» About this task
Where does the string "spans" appear in the records? Copy each line that holds it.

» Provided records
________

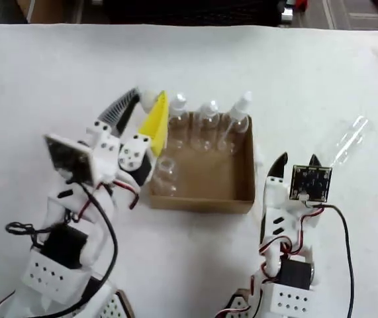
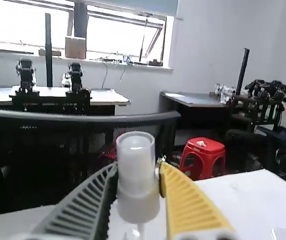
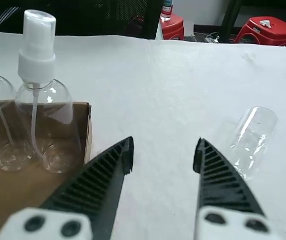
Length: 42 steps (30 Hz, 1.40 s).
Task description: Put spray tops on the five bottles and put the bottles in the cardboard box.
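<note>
The cardboard box (image 1: 202,199) sits mid-table. Three clear bottles with white spray tops (image 1: 207,122) stand along its far wall. A fourth bottle (image 1: 164,176), uncapped, stands in its near-left corner. My left gripper (image 1: 149,98), with one grey and one yellow finger, hovers above the box's far-left corner, shut on a white spray top (image 2: 136,150). My right gripper (image 3: 163,147) is open and holds nothing, low over the table just right of the box (image 3: 86,135). A clear bottle (image 3: 250,137) lies on its side ahead of it, to the right (image 1: 347,142). The nearest capped bottle (image 3: 42,125) stands in the box's far-right corner.
The white table (image 1: 294,73) stretches wide beyond and to both sides of the box. Both arm bases and their cables (image 1: 109,232) fill the near edge. Black chairs (image 2: 42,150) and red stools (image 3: 268,27) stand past the table's far edge.
</note>
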### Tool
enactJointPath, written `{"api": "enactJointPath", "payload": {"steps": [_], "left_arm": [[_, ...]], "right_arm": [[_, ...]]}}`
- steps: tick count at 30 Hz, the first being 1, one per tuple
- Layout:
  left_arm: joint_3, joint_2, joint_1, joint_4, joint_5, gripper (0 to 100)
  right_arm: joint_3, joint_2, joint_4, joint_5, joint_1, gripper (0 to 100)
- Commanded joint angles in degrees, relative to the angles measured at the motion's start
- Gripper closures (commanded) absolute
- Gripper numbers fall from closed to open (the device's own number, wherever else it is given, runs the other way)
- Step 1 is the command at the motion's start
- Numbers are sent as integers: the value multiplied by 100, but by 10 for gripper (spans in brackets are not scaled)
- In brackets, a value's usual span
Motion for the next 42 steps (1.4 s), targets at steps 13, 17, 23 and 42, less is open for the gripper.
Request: {"api": "enactJointPath", "payload": {"steps": [13, 17, 23, 42], "left_arm": [[-1002, -75, 13, 1468, 44, 976], [-589, -75, 13, 1002, 53, 976], [-220, -75, 31, 378, 35, 976], [-246, -84, 277, 580, 70, 976]], "right_arm": [[44, -22, -119, 44, -48, 822], [44, -22, -119, 53, -48, 822], [44, -22, -119, 53, -48, 822], [44, -22, -119, 53, -48, 822]]}}
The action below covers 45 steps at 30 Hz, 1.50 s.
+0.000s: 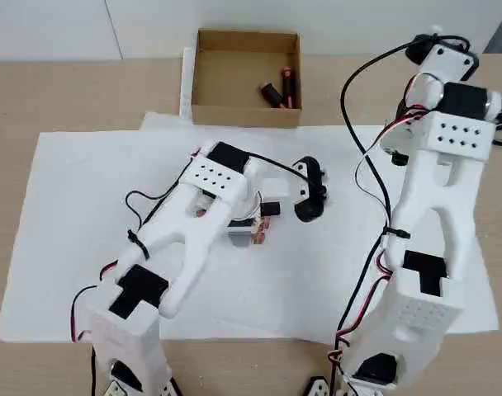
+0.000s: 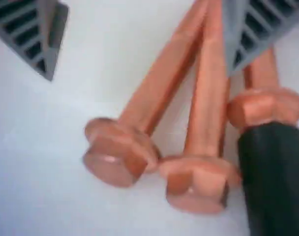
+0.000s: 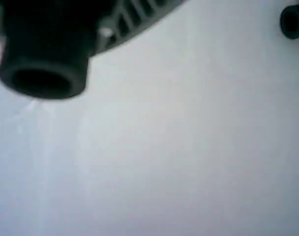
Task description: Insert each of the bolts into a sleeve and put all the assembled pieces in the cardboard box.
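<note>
White paper sheet (image 1: 86,247) over a wooden table (image 1: 36,91) forms the work surface. Three copper bolts (image 2: 203,123) lie on the sheet directly beneath my left fingers (image 2: 36,34), with their shafts converging toward one fingertip. Left fingers: spread apart, gripping nothing. One finger stands clear to the side of the bolts and the other overlaps two of the shafts. A loose sleeve (image 2: 272,177), black, lies against the head of the bolt nearest that second finger and is not on its shaft.

Right fingers (image 3: 134,17): closed on a held sleeve (image 3: 41,59), also black, its open end turned toward the paper. A second loose sleeve (image 3: 292,22) lies on the sheet, well off from these fingers.

The cardboard box (image 1: 206,74) stands on the table past the sheet's far edge, well apart from both pairs of fingers. Assembled pieces (image 1: 280,89), copper bolt in black sleeve, lie inside it near one wall.
</note>
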### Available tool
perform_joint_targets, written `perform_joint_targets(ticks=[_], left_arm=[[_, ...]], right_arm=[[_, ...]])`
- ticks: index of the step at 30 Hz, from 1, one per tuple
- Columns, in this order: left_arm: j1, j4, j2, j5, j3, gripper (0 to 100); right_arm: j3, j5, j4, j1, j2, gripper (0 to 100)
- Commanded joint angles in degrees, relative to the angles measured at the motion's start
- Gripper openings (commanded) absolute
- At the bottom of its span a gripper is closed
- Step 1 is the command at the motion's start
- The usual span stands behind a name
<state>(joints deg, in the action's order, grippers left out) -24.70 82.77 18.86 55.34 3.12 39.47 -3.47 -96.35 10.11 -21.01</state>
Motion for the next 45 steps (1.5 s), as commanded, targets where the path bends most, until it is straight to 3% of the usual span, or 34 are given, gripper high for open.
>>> perform_joint_targets(ticks=[1,12,21,34,42,45], left_arm=[[-0.88,-0.70,-0.44,0.18,1.71,21],[-1.67,2.20,-0.44,0.18,1.54,21],[-1.76,-2.11,3.87,0.09,-2.15,21],[-1.67,-2.29,7.74,-2.37,3.30,21],[-2.02,-2.81,7.82,-2.46,3.30,3],[-2.11,-2.37,7.82,-2.64,3.30,0]], right_arm=[[0.18,0.26,0.31,0.75,4.44,0.3],[0.18,0.26,0.31,0.75,4.44,0.3],[0.09,0.26,0.31,0.75,4.44,0.3],[0.09,0.18,-0.04,0.75,4.44,0.3],[0.09,0.18,-0.04,0.75,4.44,0.3],[0.09,0.18,-0.04,0.75,4.44,0.3]])
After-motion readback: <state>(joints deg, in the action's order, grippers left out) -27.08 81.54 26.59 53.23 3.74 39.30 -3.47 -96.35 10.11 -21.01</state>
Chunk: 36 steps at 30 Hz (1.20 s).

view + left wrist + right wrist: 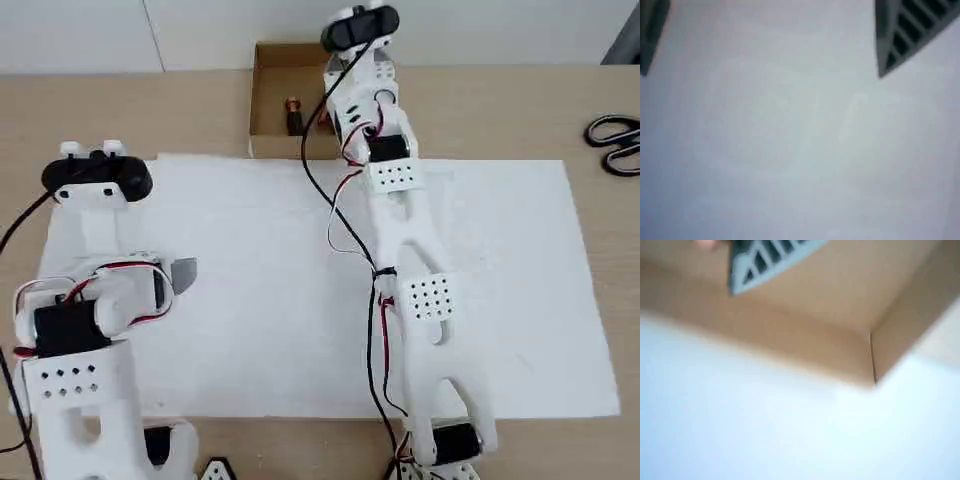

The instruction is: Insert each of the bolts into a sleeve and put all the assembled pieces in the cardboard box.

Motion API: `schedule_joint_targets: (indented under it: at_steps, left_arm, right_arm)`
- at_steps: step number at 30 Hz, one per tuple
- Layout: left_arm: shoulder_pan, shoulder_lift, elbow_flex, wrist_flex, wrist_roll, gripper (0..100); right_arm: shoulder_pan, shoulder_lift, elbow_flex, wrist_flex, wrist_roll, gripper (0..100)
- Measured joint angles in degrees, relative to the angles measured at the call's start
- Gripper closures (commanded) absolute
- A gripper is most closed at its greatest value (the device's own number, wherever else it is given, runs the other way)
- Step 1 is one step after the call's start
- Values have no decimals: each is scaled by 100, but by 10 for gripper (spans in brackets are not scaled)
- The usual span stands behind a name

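Observation:
The cardboard box [268, 95] stands at the table's far edge, past the white sheet [260, 300]. Inside it lies a dark and copper assembled piece [293, 115]. My right gripper [338, 112] is stretched out over the box's right half, hidden under its own wrist. In the right wrist view the box's wall and corner [805, 347] show close up against the sheet. At the sheet's left side my left gripper [765, 40] is open just above bare white sheet [790, 150], with nothing between its fingers [905, 35]. Its grey tip [183, 270] shows in the high view.
Black-handled scissors [615, 140] lie on the wooden table at the far right. The right arm's cables [340, 235] trail over the middle of the sheet.

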Motion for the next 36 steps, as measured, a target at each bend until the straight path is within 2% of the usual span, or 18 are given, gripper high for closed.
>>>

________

» Expected output
- Numbers are sent as integers: the value multiplied by 100, but by 10 for gripper (spans in brackets are not scaled)
- Values have no decimals: each is scaled by 100, but by 10 for gripper (spans in brackets are not scaled)

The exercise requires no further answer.